Below are records; copy every line among them that contains the word "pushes".

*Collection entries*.
──────────
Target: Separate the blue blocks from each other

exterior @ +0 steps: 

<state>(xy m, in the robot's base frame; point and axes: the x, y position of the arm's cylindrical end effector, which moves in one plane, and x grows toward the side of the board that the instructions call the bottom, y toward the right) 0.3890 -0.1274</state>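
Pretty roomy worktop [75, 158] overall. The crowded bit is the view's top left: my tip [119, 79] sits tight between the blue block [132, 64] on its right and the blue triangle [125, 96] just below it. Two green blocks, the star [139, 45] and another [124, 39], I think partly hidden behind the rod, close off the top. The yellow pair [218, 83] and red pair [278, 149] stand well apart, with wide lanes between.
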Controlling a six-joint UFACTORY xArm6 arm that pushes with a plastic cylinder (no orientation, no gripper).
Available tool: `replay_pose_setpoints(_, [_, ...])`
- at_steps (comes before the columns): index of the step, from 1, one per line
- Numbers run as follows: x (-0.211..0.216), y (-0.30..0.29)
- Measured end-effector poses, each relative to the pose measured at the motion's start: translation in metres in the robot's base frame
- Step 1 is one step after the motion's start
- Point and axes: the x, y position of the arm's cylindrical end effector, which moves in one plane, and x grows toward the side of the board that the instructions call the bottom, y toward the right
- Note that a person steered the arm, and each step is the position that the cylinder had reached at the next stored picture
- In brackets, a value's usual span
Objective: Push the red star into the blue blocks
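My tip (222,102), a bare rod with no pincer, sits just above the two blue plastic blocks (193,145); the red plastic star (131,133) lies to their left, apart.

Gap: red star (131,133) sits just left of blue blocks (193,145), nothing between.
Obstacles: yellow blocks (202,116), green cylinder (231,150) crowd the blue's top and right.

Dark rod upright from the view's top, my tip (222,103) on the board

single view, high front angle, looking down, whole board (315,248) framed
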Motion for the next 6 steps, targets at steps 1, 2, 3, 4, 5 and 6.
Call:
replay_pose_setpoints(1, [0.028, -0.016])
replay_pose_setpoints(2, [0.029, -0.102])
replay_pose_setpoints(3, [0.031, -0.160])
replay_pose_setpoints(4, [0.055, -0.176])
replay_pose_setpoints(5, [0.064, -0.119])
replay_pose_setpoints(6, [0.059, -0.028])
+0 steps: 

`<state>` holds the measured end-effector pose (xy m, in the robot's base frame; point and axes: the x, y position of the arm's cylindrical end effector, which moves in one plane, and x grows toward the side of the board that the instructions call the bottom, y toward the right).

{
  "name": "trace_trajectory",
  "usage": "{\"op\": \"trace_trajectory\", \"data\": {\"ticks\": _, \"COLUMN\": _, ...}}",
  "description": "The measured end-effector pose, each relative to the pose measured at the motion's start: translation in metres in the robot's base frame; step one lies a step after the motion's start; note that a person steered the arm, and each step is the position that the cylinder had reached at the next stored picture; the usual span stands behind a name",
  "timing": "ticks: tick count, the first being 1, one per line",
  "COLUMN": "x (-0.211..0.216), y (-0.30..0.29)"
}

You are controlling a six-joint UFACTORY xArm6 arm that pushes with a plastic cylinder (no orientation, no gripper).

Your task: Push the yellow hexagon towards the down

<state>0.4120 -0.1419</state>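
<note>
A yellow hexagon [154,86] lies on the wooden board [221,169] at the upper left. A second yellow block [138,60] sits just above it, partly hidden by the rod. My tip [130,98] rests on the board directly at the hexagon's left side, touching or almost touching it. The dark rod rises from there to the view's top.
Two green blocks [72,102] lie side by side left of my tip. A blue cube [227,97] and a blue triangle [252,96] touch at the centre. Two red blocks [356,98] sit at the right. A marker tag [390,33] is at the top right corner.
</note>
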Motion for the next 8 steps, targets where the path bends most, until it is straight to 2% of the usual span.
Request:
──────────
*Problem solution*.
Controlling a six-joint UFACTORY xArm6 arm that pushes with a plastic cylinder (no orientation, no gripper).
You are controlling a six-joint UFACTORY xArm6 arm that pushes with a plastic cylinder (no orientation, no gripper).

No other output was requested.